The Skills and Training Incentive is available to individuals aged 45 to 70 who are employed and at risk of entering the income support system, or unemployed within the last 9 months and not registered for assistance through an Australian Government employment services program. The evaluation assessed the relevance, appropriateness, implementation efficiency, and short-term effectiveness of the Skills and Training incentive trial. The evaluation framework was structured around a pre-established program logic model to answer four key evaluation questions across qualitative and quantitative data collection. Specific research instruments included a rapid desk-based review of adult and mature age co-contribution training literature across international jurisdictions; qualitative consultation data including semi-structured in-depth interviews; and a quantitative census survey alongside multivariate logistic regression modeling to isolate digital literacy dependencies.

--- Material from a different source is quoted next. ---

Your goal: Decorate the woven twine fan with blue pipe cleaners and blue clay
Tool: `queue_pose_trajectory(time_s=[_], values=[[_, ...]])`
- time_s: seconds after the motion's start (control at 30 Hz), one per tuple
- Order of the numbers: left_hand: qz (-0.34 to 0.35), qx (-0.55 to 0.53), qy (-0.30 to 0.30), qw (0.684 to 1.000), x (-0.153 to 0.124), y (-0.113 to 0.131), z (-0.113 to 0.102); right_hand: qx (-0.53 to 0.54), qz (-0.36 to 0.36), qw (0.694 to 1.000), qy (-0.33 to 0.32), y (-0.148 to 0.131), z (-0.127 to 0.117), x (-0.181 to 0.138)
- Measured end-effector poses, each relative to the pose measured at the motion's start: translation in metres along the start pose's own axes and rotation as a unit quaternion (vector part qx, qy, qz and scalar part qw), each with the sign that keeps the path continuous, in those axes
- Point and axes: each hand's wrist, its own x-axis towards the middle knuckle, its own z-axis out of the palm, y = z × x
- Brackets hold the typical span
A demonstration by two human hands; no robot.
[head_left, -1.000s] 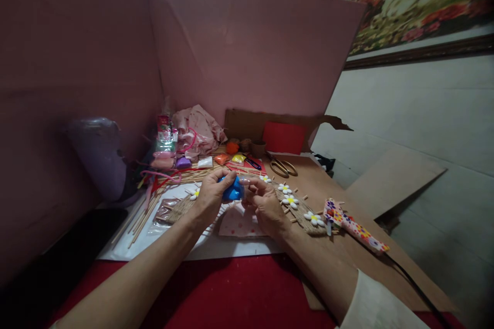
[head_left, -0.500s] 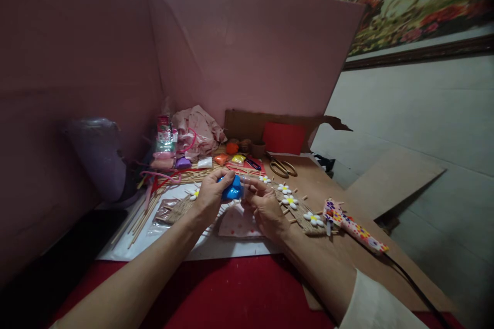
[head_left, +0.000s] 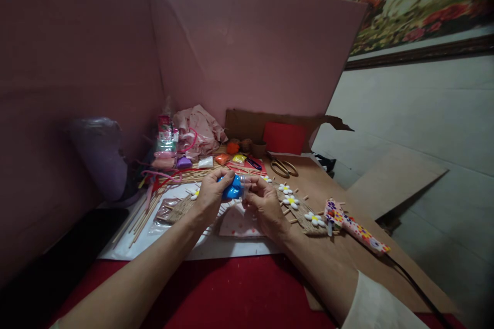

The evaluation found the program successfully achieved its baseline intent. The co-contribution funding model made training more affordable, with 87% of recipients satisfied with the government subsidy. Personal co-funding served as a powerful self-investment mechanism, motivating 69% of recipients to successfully complete their chosen courses.

The training delivered tangible economic benefits, with 77% of completers validating that the program increased their employment or retention opportunities. However, the evaluation identified distinct operational bottlenecks: 15% encountered initial placement or location constraints, 13% faced technical TAFE/university invoicing hurdles that delayed course starts, and 11% received incorrect or confusing program eligibility feedback from frontline service representatives. Furthermore, the fixed 50% co-contribution architecture proved less appropriate for lower-income sub-cohorts experiencing absolute financial stress or sudden pandemic-related redundancy, who remained locked out due to an inability to cover the upfront matching training cost.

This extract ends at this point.